Islam di Indonesia, yang sering kali disebut sebagai Islam Nusantara, memiliki ciri khas yang sangat kental dengan pendekatan moderat, toleransi, dan kearifan lokal. Sebagai agama yang berakar dalam budaya dan tradisi Nusantara, Islam di Indonesia memiliki dinamika yang unik dibandingkan dengan praktik-praktik Islam di kawasan lainnya.
Namun, dalam beberapa tahun terakhir, kita menyaksikan adanya upaya framing terhadap wajah Islam di tanah air, yang mengesankan bahwa praktik agama ini tidak lagi menjadi laku hidup religius yang berbasis pada kearifan lokal, tetapi lebih tunduk pada pengaruh neo-liberal dan kapitalisme global, yang banyak berasal dari Amerika.

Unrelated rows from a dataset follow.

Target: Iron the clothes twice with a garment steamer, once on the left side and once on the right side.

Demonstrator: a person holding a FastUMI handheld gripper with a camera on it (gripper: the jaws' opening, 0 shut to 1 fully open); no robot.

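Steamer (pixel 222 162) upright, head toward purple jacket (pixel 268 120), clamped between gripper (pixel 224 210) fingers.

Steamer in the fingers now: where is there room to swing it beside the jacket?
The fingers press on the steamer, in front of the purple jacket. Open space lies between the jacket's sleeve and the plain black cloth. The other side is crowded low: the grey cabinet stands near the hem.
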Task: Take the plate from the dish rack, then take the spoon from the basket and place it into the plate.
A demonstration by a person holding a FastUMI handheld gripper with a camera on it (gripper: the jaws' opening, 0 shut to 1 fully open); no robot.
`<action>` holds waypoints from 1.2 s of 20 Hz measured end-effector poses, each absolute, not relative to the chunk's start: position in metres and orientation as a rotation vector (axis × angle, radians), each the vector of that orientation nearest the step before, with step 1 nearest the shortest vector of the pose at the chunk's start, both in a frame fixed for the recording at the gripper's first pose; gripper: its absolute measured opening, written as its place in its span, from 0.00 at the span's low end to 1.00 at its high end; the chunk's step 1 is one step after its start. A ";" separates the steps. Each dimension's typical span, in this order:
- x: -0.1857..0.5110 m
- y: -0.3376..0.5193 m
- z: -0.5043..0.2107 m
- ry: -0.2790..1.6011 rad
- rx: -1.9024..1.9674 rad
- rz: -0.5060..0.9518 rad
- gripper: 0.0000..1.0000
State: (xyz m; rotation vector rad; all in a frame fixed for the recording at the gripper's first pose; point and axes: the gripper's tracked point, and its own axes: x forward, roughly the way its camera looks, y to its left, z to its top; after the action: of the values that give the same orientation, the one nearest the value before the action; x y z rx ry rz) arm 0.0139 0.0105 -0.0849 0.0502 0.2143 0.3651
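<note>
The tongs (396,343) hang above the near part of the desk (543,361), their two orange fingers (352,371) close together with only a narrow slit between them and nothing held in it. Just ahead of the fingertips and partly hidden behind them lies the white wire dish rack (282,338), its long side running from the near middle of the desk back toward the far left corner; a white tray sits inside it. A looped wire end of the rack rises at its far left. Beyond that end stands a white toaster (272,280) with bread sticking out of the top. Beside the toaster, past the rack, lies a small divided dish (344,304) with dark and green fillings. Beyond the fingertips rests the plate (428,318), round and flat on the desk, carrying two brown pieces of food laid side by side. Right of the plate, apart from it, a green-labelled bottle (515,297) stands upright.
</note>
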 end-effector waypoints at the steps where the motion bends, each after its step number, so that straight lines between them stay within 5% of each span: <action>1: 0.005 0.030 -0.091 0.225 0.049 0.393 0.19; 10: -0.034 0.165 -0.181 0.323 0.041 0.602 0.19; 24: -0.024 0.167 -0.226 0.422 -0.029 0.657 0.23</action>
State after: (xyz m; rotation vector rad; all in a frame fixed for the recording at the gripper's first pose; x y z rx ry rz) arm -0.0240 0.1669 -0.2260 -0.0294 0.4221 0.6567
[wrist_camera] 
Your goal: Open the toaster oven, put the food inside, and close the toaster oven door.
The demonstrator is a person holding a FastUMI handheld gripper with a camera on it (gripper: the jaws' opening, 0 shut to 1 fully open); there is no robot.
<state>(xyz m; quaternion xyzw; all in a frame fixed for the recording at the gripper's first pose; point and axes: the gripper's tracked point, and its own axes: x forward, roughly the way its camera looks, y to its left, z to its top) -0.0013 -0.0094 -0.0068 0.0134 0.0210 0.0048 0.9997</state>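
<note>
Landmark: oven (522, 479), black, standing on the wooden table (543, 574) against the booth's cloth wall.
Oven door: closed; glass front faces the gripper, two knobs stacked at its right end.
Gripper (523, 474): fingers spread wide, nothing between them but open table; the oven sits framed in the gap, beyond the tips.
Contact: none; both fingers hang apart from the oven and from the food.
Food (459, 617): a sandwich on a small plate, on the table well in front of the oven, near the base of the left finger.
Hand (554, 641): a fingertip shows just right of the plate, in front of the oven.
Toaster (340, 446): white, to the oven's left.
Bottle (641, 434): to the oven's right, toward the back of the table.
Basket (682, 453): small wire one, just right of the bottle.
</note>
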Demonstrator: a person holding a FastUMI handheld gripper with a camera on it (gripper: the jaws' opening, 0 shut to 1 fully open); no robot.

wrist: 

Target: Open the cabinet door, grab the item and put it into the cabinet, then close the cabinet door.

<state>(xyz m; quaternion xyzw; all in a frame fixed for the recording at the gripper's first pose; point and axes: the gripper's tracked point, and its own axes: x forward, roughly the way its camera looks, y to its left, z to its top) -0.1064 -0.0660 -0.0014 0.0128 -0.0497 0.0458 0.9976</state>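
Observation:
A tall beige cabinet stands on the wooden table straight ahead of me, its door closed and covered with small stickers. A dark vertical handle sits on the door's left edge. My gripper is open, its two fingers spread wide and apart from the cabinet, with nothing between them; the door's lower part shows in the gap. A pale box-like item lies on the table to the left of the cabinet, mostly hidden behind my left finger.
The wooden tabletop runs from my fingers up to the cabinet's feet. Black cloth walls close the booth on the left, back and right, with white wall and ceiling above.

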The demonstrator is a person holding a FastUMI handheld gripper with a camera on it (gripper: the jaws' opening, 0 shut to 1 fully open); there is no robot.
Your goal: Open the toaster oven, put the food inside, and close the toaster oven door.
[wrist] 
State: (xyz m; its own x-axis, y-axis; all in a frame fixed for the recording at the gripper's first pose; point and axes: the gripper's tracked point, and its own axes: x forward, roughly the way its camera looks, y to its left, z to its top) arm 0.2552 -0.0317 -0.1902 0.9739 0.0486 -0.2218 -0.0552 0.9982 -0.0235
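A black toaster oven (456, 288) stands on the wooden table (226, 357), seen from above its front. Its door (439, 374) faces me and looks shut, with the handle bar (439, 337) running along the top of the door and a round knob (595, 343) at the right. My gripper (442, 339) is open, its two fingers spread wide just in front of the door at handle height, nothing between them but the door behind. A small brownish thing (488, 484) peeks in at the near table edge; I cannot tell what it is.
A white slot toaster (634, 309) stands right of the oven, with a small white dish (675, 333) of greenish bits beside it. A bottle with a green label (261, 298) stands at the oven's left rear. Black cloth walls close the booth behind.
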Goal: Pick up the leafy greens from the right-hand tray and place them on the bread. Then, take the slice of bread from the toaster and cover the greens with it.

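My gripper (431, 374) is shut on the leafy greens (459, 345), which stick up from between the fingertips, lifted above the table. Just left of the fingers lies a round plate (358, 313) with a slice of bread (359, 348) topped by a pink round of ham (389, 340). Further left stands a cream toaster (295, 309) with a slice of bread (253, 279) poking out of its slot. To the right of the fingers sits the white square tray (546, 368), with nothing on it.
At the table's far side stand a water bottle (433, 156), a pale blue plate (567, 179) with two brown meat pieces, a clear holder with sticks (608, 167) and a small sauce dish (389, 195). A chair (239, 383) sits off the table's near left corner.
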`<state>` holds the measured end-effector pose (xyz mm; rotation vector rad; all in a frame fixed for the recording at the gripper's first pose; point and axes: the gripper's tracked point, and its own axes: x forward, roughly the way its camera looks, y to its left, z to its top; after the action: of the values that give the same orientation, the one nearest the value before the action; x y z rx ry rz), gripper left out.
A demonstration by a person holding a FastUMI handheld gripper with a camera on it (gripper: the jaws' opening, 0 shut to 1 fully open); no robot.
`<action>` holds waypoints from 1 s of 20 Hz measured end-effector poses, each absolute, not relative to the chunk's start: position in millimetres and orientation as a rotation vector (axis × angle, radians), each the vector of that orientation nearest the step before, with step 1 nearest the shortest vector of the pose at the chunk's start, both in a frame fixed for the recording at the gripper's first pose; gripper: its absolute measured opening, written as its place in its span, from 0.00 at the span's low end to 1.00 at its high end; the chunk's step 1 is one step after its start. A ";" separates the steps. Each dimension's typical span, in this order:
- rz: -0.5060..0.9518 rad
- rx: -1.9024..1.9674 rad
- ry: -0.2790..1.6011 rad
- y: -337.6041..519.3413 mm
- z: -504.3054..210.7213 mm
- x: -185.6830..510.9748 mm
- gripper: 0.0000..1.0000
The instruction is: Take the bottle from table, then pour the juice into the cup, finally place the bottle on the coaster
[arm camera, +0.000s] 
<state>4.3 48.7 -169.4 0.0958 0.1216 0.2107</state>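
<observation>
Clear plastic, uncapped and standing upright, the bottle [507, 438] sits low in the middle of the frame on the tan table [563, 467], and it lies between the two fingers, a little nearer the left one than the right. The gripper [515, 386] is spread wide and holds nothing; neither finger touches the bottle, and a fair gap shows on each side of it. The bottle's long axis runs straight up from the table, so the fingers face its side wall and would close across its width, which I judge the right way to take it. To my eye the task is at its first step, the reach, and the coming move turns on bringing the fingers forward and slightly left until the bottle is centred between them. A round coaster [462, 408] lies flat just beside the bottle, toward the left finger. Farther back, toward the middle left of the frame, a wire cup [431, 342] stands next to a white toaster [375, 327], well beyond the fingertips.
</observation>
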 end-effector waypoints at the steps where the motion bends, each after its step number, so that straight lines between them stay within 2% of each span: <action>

Framing ini tidak hanya mengguncang pondasi harmonisasi antara agama dan negara yang telah berhasil dibangun oleh tokoh-tokoh seperti Cak Nur (Nurcholish Madjid) dan Gus Dur (Abdurrahman Wahid), tetapi juga berisiko menumbuhkan ketidakpercayaan terhadap institusi negara dan agama. Protes yang muncul sepekan terakhir terkait dengan tayangan program Xpose Uncensored yang disiarkan oleh TRANS7, yang menyoroti kehidupan Pondok Pesantren Lirboyo dan kiai besar dari pesantren tersebut, Kiai Haji Anwar Manshur.
Pada 13 Oktober 2025, tayangan tersebut menjadi sorotan tajam, menyulut protes dari berbagai kalangan, terutama dari komunitas santri dan pengasuh pesantren. Judul segmen yang menyinggung tentang kehidupan para santri dengan kalimat “Santrinya Minum Susu Aja Kudu Jongkok, Emang Gini Kehidupan Pondok?” dianggap provokatif dan merendahkan martabat pesantren, yang selama ini telah menjadi tempat pembinaan moral dan spiritual umat Islam di Indonesia. Kritik terhadap tayangan ini semakin menguat ketika narasi dalam segmen tersebut mengarah pada stereotip negatif terhadap kehidupan santri dan kiai, seolah-olah kiai hanya memanfaatkan para santri untuk kepentingan pribadi mereka.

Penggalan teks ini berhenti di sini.